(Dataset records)
******************************
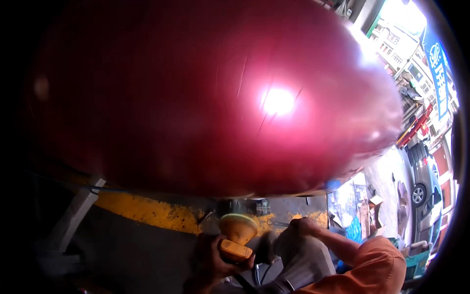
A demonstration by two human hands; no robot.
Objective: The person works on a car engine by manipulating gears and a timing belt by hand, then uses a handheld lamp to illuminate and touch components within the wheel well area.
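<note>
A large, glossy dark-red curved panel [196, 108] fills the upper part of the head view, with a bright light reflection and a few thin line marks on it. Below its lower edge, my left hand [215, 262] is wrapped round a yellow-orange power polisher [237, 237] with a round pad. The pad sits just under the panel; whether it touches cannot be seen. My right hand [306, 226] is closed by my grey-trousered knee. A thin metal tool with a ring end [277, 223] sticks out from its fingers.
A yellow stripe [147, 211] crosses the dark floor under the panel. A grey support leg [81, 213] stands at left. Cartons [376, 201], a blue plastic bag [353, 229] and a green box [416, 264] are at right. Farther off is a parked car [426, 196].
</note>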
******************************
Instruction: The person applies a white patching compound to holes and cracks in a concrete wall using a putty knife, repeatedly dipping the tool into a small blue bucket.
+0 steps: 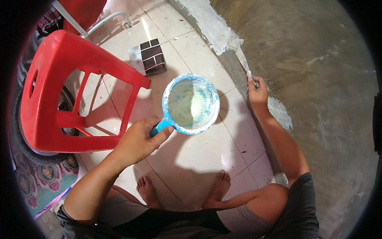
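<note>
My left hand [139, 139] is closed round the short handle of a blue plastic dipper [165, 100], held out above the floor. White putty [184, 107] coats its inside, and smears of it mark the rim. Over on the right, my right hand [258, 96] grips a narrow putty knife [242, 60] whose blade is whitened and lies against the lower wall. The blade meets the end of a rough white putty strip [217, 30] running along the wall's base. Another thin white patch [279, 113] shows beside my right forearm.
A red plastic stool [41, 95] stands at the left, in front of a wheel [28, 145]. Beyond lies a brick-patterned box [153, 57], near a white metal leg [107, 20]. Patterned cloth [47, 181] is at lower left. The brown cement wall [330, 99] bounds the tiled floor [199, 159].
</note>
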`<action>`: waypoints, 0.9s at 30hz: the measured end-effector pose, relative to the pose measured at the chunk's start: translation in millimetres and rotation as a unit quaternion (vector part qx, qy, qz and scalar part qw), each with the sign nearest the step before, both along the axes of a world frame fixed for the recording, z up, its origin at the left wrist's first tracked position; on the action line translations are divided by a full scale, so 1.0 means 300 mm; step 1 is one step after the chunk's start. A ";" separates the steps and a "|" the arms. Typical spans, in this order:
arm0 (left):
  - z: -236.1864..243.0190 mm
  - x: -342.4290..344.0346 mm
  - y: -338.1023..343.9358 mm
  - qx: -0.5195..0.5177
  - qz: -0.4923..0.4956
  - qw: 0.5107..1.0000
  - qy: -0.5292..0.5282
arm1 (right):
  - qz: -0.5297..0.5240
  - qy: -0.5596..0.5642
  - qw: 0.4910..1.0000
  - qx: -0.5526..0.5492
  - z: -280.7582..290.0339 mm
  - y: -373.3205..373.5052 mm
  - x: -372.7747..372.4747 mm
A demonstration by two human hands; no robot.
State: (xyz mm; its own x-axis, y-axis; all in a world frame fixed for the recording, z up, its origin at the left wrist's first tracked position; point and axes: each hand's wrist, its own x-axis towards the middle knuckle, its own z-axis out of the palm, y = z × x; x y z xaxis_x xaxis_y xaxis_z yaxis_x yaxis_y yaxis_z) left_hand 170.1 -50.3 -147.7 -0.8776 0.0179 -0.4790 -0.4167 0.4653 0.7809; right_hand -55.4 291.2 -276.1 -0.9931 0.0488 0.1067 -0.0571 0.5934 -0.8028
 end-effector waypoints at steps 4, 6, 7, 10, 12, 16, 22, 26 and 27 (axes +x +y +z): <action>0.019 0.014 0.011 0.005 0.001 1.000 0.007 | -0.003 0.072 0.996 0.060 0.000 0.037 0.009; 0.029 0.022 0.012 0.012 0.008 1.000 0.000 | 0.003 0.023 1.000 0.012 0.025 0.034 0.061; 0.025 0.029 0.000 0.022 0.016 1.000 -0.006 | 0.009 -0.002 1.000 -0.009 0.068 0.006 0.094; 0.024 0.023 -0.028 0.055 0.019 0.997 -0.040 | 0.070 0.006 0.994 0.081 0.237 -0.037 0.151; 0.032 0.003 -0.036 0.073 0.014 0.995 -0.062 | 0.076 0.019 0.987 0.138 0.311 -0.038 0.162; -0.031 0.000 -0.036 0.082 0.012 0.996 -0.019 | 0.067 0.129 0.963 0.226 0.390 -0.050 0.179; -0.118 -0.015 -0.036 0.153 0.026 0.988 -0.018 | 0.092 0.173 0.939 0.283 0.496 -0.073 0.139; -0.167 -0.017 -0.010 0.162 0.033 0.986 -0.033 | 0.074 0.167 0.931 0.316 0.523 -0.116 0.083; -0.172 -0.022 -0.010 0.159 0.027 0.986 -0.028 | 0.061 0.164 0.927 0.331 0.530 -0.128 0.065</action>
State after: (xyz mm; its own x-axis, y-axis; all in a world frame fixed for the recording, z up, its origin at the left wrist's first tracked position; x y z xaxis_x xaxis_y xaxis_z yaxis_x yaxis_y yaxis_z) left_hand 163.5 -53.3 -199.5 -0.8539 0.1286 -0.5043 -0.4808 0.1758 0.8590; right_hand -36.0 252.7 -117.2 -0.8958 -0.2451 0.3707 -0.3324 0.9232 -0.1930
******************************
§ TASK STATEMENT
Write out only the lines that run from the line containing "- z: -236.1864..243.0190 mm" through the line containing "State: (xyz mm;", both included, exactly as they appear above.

§ YOUR RESPONSE
  - z: -236.1864..243.0190 mm
  - x: -342.4290..344.0346 mm
  - y: -338.1023..343.9358 mm
  - qx: -0.5195..0.5177
  - qz: -0.4923..0.4956
  - qw: 0.5107..1.0000
  - qy: -0.5292..0.5282
arm1 (right):
  - qz: -0.5297..0.5240
  - qy: -0.5596..0.5642
  - qw: 0.4910..1.0000
  - qx: -0.5526..0.5492
  - z: -280.7582..290.0339 mm
  - y: -373.3205..373.5052 mm
  - x: -372.7747..372.4747 mm
A demonstration by two human hands; no robot.
State: (xyz mm; its own x-axis, y-axis; all in a world frame fixed for the recording, z up, its origin at the left wrist's first tracked position; point and axes: each hand's wrist, its own x-axis towards the middle knuckle, its own z-axis out of the palm, y = z × x; x y z xaxis_x xaxis_y xaxis_z yaxis_x yaxis_y yaxis_z) left_hand 170.1 -50.3 -147.7 -0.8776 0.0179 -0.4790 -0.4167 0.4653 0.7809; right_hand -55.4 291.2 -276.1 -0.9931 0.0488 0.1067 -0.0571 0.5934 -0.8028

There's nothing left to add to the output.